■ **WHAT TO WORK ON**:
Read the entries below and pull out each line with the string "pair".

■ **MATERIAL TO PROCESS**:
◇ ◇ ◇ ◇

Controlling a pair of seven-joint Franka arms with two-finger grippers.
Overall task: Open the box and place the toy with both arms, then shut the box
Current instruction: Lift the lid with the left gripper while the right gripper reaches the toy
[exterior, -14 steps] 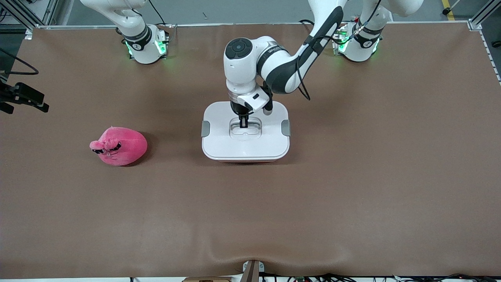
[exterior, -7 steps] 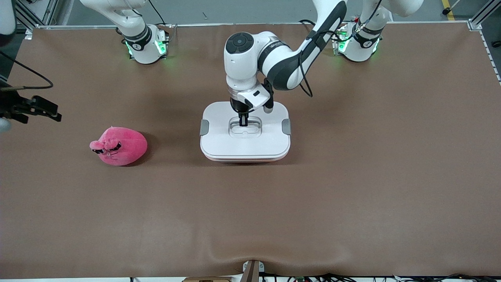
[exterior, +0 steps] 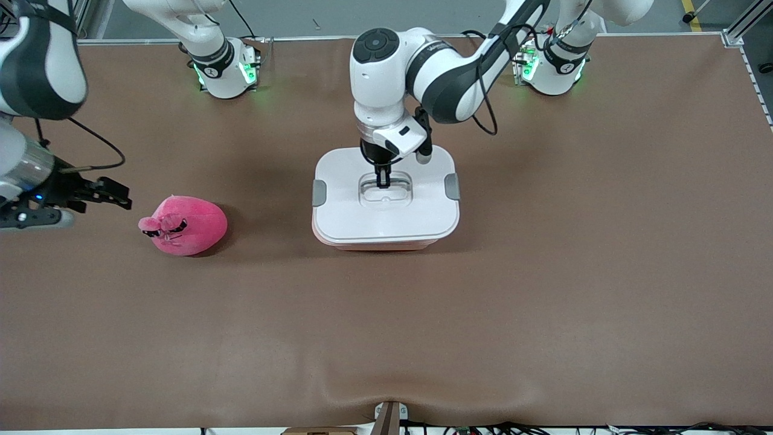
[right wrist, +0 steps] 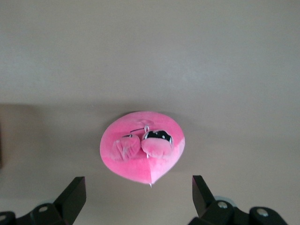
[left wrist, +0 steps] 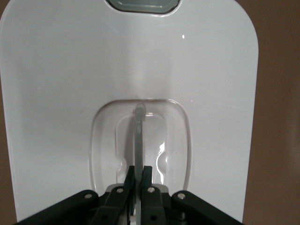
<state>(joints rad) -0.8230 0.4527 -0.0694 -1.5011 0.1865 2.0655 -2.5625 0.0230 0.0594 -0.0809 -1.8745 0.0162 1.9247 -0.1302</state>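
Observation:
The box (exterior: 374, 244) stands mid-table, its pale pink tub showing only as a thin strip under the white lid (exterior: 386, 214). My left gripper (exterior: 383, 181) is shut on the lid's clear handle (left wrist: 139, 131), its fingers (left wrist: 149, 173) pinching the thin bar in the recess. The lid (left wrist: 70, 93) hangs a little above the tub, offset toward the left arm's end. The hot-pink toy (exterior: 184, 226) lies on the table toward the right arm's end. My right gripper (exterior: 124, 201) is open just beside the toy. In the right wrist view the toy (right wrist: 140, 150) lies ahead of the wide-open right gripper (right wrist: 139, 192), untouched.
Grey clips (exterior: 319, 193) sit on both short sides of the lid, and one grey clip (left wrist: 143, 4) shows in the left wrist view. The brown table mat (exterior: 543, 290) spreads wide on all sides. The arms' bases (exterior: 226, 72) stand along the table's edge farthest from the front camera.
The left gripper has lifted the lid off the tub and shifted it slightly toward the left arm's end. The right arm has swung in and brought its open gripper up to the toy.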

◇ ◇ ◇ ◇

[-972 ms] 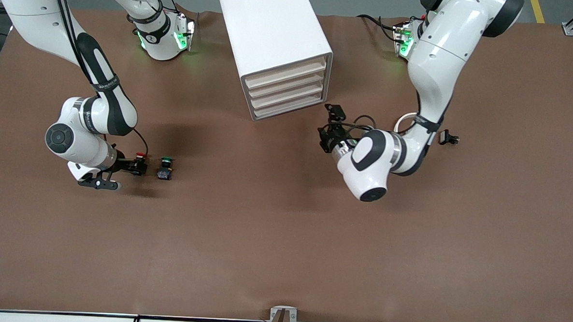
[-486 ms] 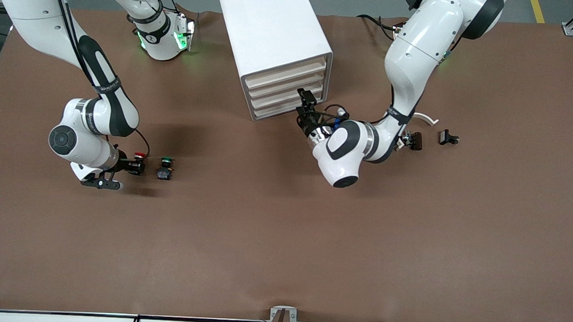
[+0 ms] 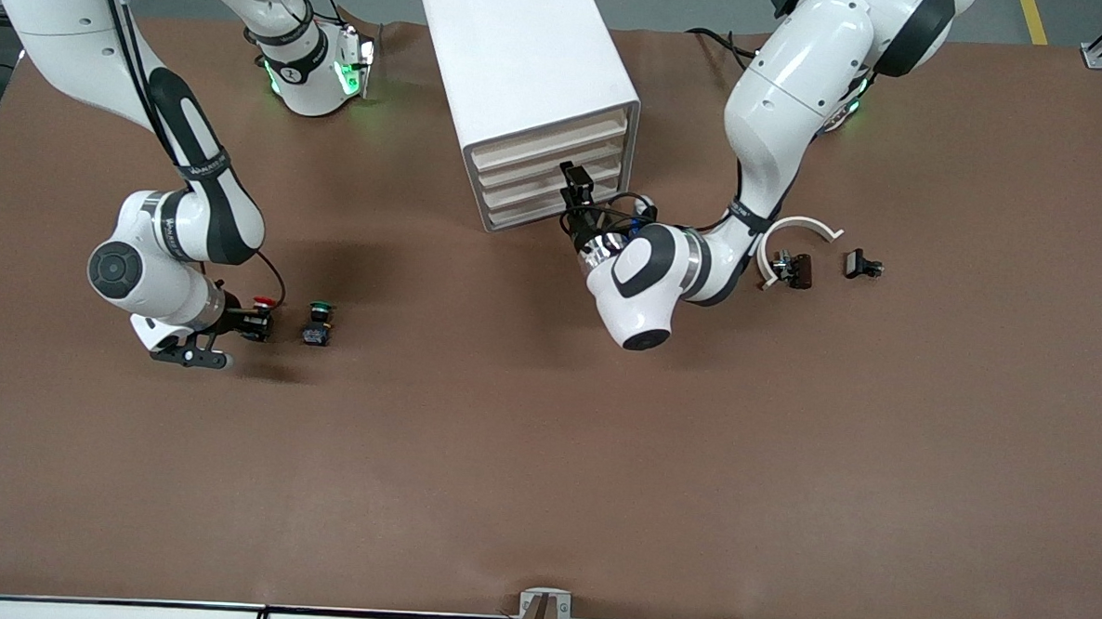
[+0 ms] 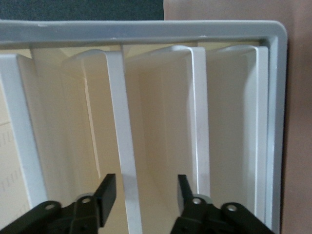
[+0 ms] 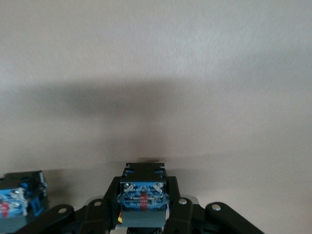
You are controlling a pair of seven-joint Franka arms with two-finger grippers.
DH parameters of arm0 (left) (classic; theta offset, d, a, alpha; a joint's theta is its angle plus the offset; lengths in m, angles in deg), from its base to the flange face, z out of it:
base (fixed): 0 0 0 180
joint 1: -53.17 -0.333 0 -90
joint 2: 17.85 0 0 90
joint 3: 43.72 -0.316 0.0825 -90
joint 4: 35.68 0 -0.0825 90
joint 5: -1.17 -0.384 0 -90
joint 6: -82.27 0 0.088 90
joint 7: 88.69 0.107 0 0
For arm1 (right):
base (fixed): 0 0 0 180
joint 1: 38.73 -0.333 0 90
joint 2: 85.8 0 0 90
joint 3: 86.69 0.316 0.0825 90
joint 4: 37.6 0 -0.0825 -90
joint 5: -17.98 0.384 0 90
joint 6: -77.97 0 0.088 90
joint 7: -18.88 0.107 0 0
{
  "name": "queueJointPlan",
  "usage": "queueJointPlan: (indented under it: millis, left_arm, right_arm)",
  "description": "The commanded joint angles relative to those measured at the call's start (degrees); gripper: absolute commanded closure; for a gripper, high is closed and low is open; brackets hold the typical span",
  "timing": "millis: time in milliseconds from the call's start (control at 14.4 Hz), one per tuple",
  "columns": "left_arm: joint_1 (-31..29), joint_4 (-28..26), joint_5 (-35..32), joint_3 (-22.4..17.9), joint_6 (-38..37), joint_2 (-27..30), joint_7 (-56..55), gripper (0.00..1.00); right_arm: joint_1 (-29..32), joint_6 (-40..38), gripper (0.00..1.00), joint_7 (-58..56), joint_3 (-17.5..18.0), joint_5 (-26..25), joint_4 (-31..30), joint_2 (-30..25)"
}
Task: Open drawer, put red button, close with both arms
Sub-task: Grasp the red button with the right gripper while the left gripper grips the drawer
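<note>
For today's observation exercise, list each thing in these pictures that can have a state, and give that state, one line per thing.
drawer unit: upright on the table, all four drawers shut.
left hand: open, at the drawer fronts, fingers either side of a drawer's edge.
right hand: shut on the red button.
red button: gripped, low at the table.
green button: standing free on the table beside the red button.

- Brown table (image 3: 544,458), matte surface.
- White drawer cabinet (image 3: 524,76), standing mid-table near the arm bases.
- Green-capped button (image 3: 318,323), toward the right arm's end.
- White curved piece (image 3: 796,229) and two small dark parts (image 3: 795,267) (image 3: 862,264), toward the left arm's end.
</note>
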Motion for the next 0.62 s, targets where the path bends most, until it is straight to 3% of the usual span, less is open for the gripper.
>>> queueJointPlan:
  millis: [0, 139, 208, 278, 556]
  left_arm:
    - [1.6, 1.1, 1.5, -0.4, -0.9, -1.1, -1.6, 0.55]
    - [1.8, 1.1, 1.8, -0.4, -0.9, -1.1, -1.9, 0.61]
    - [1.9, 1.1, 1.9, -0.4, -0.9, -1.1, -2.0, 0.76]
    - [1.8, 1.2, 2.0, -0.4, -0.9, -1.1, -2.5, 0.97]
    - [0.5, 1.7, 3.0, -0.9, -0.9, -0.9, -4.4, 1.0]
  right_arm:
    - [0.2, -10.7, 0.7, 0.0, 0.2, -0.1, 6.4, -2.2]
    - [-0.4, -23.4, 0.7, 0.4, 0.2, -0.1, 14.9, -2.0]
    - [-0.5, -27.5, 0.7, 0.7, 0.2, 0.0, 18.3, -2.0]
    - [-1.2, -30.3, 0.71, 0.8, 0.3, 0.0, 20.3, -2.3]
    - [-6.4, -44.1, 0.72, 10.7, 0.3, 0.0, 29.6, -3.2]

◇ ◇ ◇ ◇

■ **ANSWER TO THE PROBLEM**:
Controlling a pair of seven-joint Franka arms with two-finger grippers.
You are controlling a pair of seven-joint Franka arms with two-finger grippers.

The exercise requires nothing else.